→ **Task goal**: Write out every entry again exactly as it stands.

[Saved data entries]
== == ==

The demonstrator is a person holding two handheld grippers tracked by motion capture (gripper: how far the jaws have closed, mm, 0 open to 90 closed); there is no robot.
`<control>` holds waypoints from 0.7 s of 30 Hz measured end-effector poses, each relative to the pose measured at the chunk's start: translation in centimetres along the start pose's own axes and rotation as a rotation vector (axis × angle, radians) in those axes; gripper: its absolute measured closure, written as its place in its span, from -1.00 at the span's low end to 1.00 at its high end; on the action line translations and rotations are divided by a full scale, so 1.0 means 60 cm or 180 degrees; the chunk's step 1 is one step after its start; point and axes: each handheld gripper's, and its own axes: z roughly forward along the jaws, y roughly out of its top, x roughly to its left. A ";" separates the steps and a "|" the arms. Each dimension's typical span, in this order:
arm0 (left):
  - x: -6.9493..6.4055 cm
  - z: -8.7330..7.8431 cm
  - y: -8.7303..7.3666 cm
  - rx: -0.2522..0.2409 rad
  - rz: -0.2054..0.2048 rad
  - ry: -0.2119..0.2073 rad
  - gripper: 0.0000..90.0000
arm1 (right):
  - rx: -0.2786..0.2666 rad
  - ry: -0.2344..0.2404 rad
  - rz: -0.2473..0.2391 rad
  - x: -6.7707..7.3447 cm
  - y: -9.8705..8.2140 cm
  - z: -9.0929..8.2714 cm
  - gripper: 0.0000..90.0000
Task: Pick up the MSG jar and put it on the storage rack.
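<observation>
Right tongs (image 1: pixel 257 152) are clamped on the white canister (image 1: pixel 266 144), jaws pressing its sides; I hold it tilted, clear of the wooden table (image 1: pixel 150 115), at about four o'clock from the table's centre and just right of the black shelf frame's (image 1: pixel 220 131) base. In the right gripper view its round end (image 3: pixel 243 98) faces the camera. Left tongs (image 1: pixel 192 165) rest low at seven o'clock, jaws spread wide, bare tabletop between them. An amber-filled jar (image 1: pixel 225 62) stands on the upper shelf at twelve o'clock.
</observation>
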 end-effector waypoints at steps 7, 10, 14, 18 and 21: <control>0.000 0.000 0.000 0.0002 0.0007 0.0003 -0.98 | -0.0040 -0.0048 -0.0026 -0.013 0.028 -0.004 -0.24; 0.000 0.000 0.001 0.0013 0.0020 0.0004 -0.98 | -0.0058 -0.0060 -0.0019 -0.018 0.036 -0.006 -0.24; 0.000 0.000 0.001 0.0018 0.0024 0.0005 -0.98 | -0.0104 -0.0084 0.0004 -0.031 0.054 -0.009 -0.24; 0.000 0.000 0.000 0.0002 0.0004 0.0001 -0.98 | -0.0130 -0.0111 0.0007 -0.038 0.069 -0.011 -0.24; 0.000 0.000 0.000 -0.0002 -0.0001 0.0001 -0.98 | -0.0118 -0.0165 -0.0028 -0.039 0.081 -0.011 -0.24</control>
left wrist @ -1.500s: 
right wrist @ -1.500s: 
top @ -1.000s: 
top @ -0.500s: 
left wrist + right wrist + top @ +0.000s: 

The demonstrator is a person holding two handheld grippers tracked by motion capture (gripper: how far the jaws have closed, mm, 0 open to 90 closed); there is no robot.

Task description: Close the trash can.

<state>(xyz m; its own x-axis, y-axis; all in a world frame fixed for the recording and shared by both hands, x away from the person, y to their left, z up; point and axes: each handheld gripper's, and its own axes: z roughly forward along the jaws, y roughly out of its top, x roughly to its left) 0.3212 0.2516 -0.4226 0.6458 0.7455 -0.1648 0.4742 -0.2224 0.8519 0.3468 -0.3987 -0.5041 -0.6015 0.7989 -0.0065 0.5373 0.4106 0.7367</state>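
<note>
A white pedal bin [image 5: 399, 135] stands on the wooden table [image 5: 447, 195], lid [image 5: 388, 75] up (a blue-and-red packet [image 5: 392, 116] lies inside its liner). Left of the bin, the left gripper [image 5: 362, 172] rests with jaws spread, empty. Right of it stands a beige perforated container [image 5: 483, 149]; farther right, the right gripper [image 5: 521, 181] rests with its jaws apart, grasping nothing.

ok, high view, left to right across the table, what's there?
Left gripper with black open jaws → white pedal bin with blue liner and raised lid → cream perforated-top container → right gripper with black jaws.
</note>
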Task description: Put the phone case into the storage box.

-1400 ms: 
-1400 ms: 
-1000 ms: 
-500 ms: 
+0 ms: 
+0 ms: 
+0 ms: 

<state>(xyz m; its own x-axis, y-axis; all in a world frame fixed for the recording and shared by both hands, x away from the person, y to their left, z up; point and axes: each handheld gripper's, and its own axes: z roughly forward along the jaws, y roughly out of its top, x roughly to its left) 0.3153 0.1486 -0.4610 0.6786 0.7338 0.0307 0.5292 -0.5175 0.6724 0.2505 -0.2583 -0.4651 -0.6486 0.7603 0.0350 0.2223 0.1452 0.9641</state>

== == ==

→ **Output for this task**:
The demonstrator is a person holding two handheld grippers tracked by motion capture (gripper: how far the jaws have closed, mm, 0 open to 90 closed); there is no robot.
`<control>` holds waypoints from 0.7 s of 30 Hz measured end-effector poses, each relative to the pose measured at the chunk's start: translation in centimetres along the start pose's own axes and rotation as a rotation vector (axis × angle, radians) in those axes; gripper: its absolute measured closure, written as its place in its span, from -1.00 at the span's low end to 1.00 at its high end; on the action line translations and rotations are divided by a full scale, so 1.0 means 60 cm or 180 degrees; the chunk's step 1 is one step after its start; point and axes: each handheld gripper's, and its own axes: z roughly forward along the jaws, y roughly out of its top, x roughly to its left. A ";" separates the steps and a "|" the arms. Each dimension's typical span, in this order:
arm0 (left):
  - x: -6.9493..6.4055 cm
  - z: -8.7330..7.8431 cm
  - y: -8.7303..7.3666 cm
  - rx: -0.2522..0.2409 rad
  - rz: -0.2054..0.2048 rad
  - ry: -0.2119..0.2073 rad
  - gripper: 0.0000..90.0000
arm1 (right):
  - rx: -0.2786..0.2666 rad
  - ry: -0.2344..0.2404 rad
  - rz: -0.2473..0.2391 rad
  - x: -6.7707..7.3447 cm
  - y: -9.8705..8.2140 cm
  - z: -9.0929..8.2714 cm
  - gripper: 0.0000..90.0000
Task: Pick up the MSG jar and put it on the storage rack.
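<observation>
Right tongs (image 1: pixel 257 152) are clamped on the white canister (image 1: pixel 266 144), jaws pressing its sides; I hold it tilted, clear of the wooden table (image 1: pixel 150 115), at about four o'clock from the table's centre and just right of the black shelf frame's (image 1: pixel 220 131) base. In the right gripper view its round end (image 3: pixel 243 98) faces the camera. Left tongs (image 1: pixel 192 165) rest low at seven o'clock, jaws spread wide, bare tabletop between them. An amber-filled jar (image 1: pixel 225 62) stands on the upper shelf at twelve o'clock.
</observation>
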 end-effector waypoints at steps 7, 10, 14, 18 and 21: <control>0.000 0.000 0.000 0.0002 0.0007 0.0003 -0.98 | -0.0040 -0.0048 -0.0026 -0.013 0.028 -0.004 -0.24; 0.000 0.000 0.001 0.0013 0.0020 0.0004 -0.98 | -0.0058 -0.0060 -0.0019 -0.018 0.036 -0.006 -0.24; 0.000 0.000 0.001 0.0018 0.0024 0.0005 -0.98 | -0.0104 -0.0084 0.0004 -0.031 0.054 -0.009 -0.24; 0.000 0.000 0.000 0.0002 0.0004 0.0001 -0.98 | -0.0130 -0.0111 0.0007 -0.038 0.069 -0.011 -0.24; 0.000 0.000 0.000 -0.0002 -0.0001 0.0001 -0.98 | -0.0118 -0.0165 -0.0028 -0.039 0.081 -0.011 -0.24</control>
left wrist @ -1.500s: 
right wrist @ -1.500s: 
top @ -1.000s: 
top @ -0.500s: 
left wrist + right wrist + top @ +0.000s: 

The demonstrator is a person holding two handheld grippers tracked by motion capture (gripper: how far the jaws have closed, mm, 0 open to 90 closed); there is no robot.

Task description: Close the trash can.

<state>(xyz m; its own x-axis, y-axis; all in a world frame fixed for the recording and shared by both hands, x away from the person, y to their left, z up; point and axes: each handheld gripper's, and its own axes: z roughly forward along the jaws, y roughly out of its top, x roughly to its left) 0.3212 0.2516 -0.4226 0.6458 0.7455 -0.1648 0.4742 -0.2224 0.8519 0.3468 -0.3987 -0.5041 -0.6015 0.7989 -0.0065 0.5373 0.4106 0.7367</state>
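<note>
A white pedal bin [image 5: 399, 135] stands on the wooden table [image 5: 447, 195], lid [image 5: 388, 75] up (a blue-and-red packet [image 5: 392, 116] lies inside its liner). Left of the bin, the left gripper [image 5: 362, 172] rests with jaws spread, empty. Right of it stands a beige perforated container [image 5: 483, 149]; farther right, the right gripper [image 5: 521, 181] rests with its jaws apart, grasping nothing.

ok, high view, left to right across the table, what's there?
Left gripper with black open jaws → white pedal bin with blue liner and raised lid → cream perforated-top container → right gripper with black jaws.
</note>
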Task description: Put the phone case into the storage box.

-1400 ms: 
-1400 ms: 
-1000 ms: 
-500 ms: 
+0 ms: 
+0 ms: 
+0 ms: 

<state>(xyz m; its own x-axis, y-axis; all in a world frame fixed for the recording and shared by both hands, x away from the person, y to their left, z up; point and axes: each handheld gripper's, and its own axes: z roughly forward along the jaws, y roughly out of its top, x roughly to its left) 0.3153 0.1486 -0.4610 0.6786 0.7338 0.0307 0.5292 -0.5175 0.6724 0.2505 -0.2583 -0.4651 -0.6486 0.7603 0.0350 0.2223 0.1452 0.9641</state>

No further output remains for this exercise.